*What the task asks*
Every line from the one bearing "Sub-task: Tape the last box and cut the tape" through the last line of the records below is to be output exactly, and no other line; leave out the pictures.

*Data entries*
————————
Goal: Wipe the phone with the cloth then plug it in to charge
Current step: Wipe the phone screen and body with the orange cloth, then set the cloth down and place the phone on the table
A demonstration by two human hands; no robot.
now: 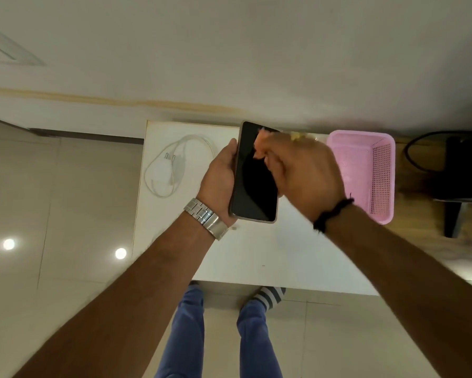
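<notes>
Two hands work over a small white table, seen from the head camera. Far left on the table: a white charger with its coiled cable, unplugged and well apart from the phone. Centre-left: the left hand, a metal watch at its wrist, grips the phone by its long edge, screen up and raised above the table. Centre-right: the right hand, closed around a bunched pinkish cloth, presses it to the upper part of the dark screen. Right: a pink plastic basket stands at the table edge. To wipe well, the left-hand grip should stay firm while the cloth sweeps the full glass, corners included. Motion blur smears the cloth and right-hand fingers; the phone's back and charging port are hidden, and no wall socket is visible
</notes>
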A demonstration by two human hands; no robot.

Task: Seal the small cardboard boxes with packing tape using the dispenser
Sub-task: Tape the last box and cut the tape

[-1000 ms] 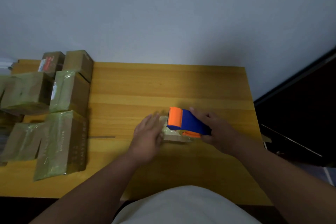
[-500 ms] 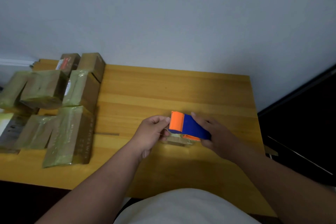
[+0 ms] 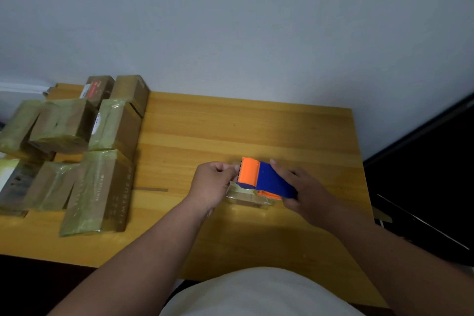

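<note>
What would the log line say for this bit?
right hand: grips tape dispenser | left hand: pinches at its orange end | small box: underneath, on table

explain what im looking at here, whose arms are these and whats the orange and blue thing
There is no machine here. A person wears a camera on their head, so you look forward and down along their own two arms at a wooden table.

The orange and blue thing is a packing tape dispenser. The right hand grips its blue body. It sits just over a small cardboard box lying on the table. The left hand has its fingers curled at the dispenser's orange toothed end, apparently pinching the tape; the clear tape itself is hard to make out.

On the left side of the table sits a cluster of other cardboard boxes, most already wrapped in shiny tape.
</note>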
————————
*Finished exercise*
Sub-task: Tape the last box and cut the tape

[-1000 ms] 
[-500 ms] 
[+0 ms] 

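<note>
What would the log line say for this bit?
right hand: grips tape dispenser | left hand: pinches at its orange end | small box: underneath, on table

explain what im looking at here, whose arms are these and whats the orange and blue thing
There is no machine here. A person wears a camera on their head, so you look forward and down along their own two arms at a wooden table.

The orange and blue thing is a packing tape dispenser. The right hand grips its blue body. It sits just over a small cardboard box lying on the table. The left hand has its fingers curled at the dispenser's orange toothed end, apparently pinching the tape; the clear tape itself is hard to make out.

On the left side of the table sits a cluster of other cardboard boxes, most already wrapped in shiny tape.
</note>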

Work on this exercise is complete.